Work instruction: Look below for the line that contains "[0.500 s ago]" and the line that contains "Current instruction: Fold", then restate both of them and every line in between, exactly. No picture goes in the copy.

■ ■ ■ ■ ■ ■ ■

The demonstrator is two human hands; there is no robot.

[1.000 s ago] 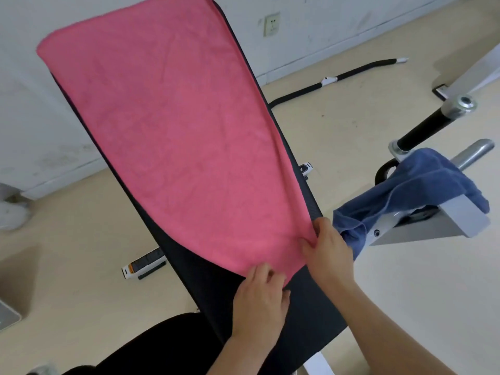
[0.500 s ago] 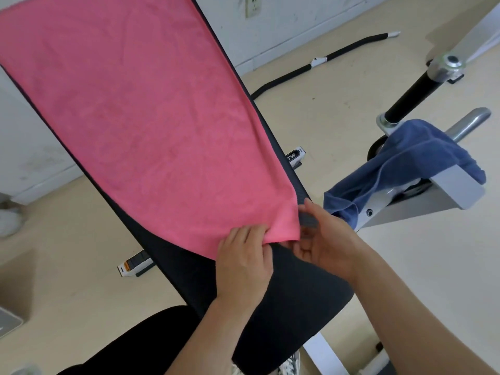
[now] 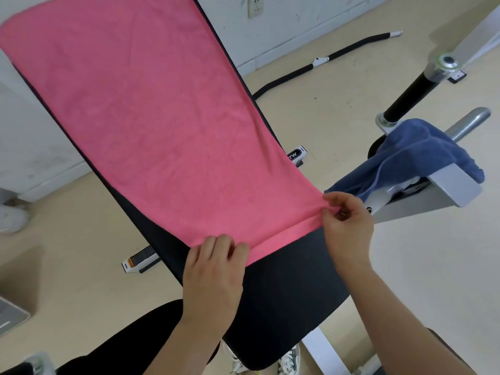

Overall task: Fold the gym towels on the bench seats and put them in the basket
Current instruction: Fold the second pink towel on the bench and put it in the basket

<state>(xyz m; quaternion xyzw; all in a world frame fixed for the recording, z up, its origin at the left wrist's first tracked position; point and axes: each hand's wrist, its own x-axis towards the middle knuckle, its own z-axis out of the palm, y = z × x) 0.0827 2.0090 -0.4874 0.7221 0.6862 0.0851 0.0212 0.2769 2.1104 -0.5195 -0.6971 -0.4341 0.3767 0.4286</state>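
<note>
Beige floor (image 3: 338, 109) surrounds the black bench pad (image 3: 284, 288), which slants from upper left to bottom centre. Spread along it lies the pink towel (image 3: 151, 117), filling the upper left of the frame. My left hand (image 3: 213, 272) grips its lower edge with curled fingers; my right hand (image 3: 349, 226) pinches its lower right corner. At right, a blue towel (image 3: 416, 155) drapes over a grey machine frame (image 3: 446, 188).

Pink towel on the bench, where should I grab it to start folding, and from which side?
By its two near corners, from the low end. The pink towel lies flat up the slanted bench, and that bottom edge lies nearest; the left hand and right hand hold it there.
</note>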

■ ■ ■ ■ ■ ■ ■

Expected answer:
[0.500 s ago] 
[now] 

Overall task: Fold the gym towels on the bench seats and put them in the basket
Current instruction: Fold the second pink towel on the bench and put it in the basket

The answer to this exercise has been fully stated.